**Data section**.

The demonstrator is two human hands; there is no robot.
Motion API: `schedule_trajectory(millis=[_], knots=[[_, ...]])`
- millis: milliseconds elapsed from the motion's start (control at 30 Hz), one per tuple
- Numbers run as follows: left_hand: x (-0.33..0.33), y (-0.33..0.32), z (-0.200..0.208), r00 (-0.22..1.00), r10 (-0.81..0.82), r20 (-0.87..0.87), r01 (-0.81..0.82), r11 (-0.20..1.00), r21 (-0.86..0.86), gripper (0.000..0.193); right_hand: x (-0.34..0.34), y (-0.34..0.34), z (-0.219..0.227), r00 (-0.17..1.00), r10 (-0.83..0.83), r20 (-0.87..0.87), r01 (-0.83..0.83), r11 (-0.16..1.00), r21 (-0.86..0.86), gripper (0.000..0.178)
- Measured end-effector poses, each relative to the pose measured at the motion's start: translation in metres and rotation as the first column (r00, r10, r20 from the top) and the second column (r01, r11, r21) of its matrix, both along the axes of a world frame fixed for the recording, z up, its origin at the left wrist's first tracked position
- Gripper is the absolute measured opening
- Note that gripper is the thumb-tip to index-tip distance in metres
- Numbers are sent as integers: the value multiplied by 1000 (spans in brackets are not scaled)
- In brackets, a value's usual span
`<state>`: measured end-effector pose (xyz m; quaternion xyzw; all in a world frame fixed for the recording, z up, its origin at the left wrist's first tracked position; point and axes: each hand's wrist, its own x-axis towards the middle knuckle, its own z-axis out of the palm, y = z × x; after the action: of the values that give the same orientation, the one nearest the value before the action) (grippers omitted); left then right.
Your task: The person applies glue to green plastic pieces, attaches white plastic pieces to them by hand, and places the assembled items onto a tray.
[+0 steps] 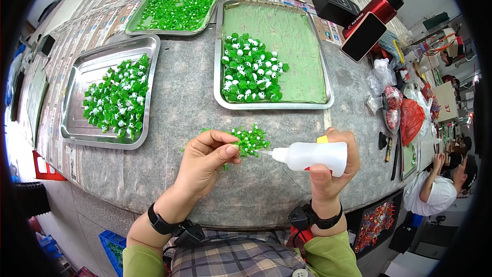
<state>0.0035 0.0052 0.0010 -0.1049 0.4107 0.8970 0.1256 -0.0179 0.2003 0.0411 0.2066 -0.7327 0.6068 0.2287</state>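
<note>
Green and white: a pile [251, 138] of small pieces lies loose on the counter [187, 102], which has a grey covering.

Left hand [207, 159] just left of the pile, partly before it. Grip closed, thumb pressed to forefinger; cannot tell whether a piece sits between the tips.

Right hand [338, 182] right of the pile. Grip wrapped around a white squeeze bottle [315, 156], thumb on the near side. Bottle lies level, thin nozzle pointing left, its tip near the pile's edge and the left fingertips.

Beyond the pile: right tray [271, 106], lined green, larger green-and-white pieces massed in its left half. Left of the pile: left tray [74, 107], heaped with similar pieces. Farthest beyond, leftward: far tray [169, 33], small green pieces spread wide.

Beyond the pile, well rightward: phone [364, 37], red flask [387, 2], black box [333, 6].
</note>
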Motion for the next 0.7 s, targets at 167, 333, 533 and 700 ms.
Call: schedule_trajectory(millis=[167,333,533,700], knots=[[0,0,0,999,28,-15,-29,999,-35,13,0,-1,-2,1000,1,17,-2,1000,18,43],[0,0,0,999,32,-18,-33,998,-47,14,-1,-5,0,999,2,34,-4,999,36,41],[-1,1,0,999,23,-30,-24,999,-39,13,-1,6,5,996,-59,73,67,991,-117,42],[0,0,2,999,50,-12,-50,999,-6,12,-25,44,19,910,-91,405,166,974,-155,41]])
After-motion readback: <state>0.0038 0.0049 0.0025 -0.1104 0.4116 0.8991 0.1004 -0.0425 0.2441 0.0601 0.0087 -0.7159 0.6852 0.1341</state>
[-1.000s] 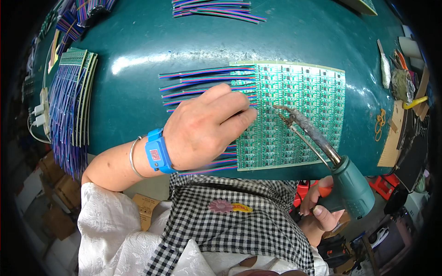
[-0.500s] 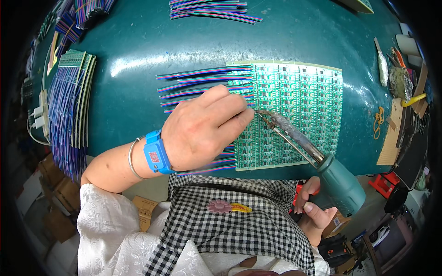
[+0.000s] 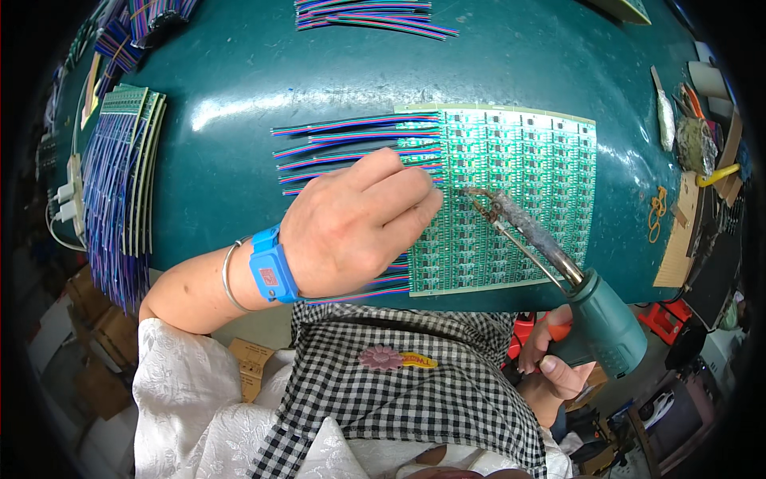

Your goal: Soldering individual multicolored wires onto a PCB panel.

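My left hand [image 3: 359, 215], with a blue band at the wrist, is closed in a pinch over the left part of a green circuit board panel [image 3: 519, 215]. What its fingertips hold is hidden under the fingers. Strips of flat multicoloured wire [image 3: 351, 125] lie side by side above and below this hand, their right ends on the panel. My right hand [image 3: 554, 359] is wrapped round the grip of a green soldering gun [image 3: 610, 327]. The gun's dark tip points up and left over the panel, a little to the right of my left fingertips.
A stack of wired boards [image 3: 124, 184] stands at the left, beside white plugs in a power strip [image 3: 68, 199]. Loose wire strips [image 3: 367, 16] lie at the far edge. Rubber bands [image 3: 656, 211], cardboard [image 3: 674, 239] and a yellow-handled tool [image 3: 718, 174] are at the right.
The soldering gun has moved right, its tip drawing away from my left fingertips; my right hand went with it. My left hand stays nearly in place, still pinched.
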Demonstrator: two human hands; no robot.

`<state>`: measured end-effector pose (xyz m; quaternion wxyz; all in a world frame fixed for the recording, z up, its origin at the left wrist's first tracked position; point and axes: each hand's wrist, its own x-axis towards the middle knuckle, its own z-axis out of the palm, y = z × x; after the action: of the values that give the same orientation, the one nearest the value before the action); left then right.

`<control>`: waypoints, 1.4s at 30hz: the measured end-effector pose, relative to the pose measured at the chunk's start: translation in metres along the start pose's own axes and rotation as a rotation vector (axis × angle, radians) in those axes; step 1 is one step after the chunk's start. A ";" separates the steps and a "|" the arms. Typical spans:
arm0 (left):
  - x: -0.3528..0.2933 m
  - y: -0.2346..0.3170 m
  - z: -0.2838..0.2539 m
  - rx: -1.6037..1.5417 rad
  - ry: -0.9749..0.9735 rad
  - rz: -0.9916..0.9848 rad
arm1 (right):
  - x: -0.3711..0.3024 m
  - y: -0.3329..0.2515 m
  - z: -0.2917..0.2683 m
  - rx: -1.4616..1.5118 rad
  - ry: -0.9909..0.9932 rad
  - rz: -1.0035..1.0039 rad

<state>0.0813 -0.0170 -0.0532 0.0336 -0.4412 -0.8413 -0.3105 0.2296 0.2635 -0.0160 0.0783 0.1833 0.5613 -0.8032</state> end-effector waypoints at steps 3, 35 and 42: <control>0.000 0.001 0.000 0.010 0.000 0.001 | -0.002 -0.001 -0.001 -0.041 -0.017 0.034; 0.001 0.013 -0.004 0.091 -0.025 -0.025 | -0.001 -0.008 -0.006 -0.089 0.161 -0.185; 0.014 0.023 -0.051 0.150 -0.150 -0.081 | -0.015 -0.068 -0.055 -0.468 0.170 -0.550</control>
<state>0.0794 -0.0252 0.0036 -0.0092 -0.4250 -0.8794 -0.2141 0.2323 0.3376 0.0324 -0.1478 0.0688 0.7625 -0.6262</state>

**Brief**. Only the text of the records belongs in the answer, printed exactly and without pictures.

**Response**.
The demonstrator is two human hands; there is no robot.
Motion API: `schedule_trajectory(millis=[_], knots=[[_, ...]])`
- millis: milliseconds elapsed from the motion's start (control at 30 Hz), one per tuple
- Numbers run as follows: left_hand: x (-0.33..0.33), y (-0.33..0.32), z (-0.200..0.208), r00 (-0.22..1.00), r10 (-0.81..0.82), r20 (-0.87..0.87), r01 (-0.81..0.82), r11 (-0.20..1.00), r21 (-0.86..0.86), gripper (0.000..0.193); right_hand: x (-0.34..0.34), y (-0.34..0.34), z (-0.219..0.227), r00 (-0.17..1.00), r10 (-0.83..0.83), r20 (-0.87..0.87), r01 (-0.83..0.83), r11 (-0.16..1.00), r21 (-0.86..0.86), gripper (0.000..0.178)
- Measured end-effector poses, each relative to the pose measured at the motion's start: translation in metres and rotation as the first column (r00, r10, r20 from the top) and the second column (r01, r11, r21) of its matrix, both along the axes of a world frame fixed for the recording, z up, its origin at the left wrist's first tracked position
- Gripper is the absolute measured opening
- Note that gripper is the thumb-tip to index-tip distance in metres
- Numbers are sent as integers: the value multiplied by 1000 (spans in brackets are not scaled)
- In brackets, a value's usual span
`<state>`: measured end-effector pose (xyz m; quaternion xyzw; all in a world frame fixed for the recording, z up, its origin at the left wrist's first tracked position; point and axes: each hand's wrist, its own x-axis towards the middle knuckle, its own z-axis out of the palm, y = z × x; after the action: of the values that give the same orientation, the one nearest the value before the action) (grippers omitted); left then right.
Your task: The person applies glue to green plastic pieces, attaches white plastic pieces to them by hand, and places the assembled items onto a tray.
[+0 steps] 
<state>0.0035 0.0052 0.0010 -0.1049 0.4107 0.8970 0.1256 -0.0179 0.2003 0.0411 0.2066 -0.7327 0.6068 0.2287</state>
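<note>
Green and white: a pile [251, 138] of small pieces lies loose on the counter [187, 102], which has a grey covering.

Left hand [207, 159] just left of the pile, partly before it. Grip closed, thumb pressed to forefinger; cannot tell whether a piece sits between the tips.

Right hand [338, 182] right of the pile. Grip wrapped around a white squeeze bottle [315, 156], thumb on the near side. Bottle lies level, thin nozzle pointing left, its tip near the pile's edge and the left fingertips.

Beyond the pile: right tray [271, 106], lined green, larger green-and-white pieces massed in its left half. Left of the pile: left tray [74, 107], heaped with similar pieces. Farthest beyond, leftward: far tray [169, 33], small green pieces spread wide.

Beyond the pile, well rightward: phone [364, 37], red flask [387, 2], black box [333, 6].
</note>
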Motion for the next 0.7 s, targets at 167, 333, 533 and 700 ms.
Call: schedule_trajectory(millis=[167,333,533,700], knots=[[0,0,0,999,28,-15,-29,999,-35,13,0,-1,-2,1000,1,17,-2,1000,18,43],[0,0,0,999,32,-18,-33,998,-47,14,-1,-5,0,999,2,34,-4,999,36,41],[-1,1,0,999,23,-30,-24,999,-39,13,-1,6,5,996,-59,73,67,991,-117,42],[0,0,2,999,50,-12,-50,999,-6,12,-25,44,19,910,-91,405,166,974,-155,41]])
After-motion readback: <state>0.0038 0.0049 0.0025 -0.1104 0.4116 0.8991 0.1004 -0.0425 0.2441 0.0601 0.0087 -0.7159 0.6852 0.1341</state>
[-1.000s] 
[-0.500s] 
[+0.000s] 

Your goal: Soldering individual multicolored wires onto a PCB panel.

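My left hand [image 3: 359, 215], with a blue band at the wrist, is closed in a pinch over the left part of a green circuit board panel [image 3: 519, 215]. What its fingertips hold is hidden under the fingers. Strips of flat multicoloured wire [image 3: 351, 125] lie side by side above and below this hand, their right ends on the panel. My right hand [image 3: 554, 359] is wrapped round the grip of a green soldering gun [image 3: 610, 327]. The gun's dark tip points up and left over the panel, a little to the right of my left fingertips.
A stack of wired boards [image 3: 124, 184] stands at the left, beside white plugs in a power strip [image 3: 68, 199]. Loose wire strips [image 3: 367, 16] lie at the far edge. Rubber bands [image 3: 656, 211], cardboard [image 3: 674, 239] and a yellow-handled tool [image 3: 718, 174] are at the right.
The soldering gun has moved right, its tip drawing away from my left fingertips; my right hand went with it. My left hand stays nearly in place, still pinched.
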Demonstrator: two human hands; no robot.

`<state>`: measured end-effector pose (xyz m; quaternion wxyz; all in a world frame fixed for the recording, z up, its origin at the left wrist's first tracked position; point and axes: each hand's wrist, its own x-axis towards the middle knuckle, its own z-axis out of the palm, y = z × x; after the action: of the values that give the same orientation, the one nearest the value before the action); left then right.

`<control>`: waypoints, 1.4s at 30hz: the measured end-effector pose, relative to the pose measured at the chunk's start: translation in metres along the start pose's own axes and rotation as a rotation vector (axis × angle, radians) in those axes; step 1 is one step after the chunk's start. A ";" separates the steps and a "|" the arms. Typical spans:
arm0 (left):
  - x: -0.3528..0.2933 m
  - y: -0.2346..0.3170 m
  - z: -0.2838..0.2539 m
  - rx: -1.6037..1.5417 rad
  - ry: -0.9749..0.9735 rad
  - rz: -0.9916..0.9848 rad
arm1 (right):
  - x: -0.3711..0.3024 m
  - y: -0.3329..0.2515 m
  - z: -0.2917..0.2683 m
  - rx: -1.4616..1.5118 rad
  - ry: -0.9909..0.9932 rad
  - rz: -1.0035..1.0039 rad

<state>0.0813 -0.0170 -0.0532 0.0336 -0.4412 -0.8413 -0.3105 0.2296 0.2635 -0.0160 0.0783 0.1833 0.5613 -0.8032</state> end-effector waypoints at steps 3, 35 and 42: <control>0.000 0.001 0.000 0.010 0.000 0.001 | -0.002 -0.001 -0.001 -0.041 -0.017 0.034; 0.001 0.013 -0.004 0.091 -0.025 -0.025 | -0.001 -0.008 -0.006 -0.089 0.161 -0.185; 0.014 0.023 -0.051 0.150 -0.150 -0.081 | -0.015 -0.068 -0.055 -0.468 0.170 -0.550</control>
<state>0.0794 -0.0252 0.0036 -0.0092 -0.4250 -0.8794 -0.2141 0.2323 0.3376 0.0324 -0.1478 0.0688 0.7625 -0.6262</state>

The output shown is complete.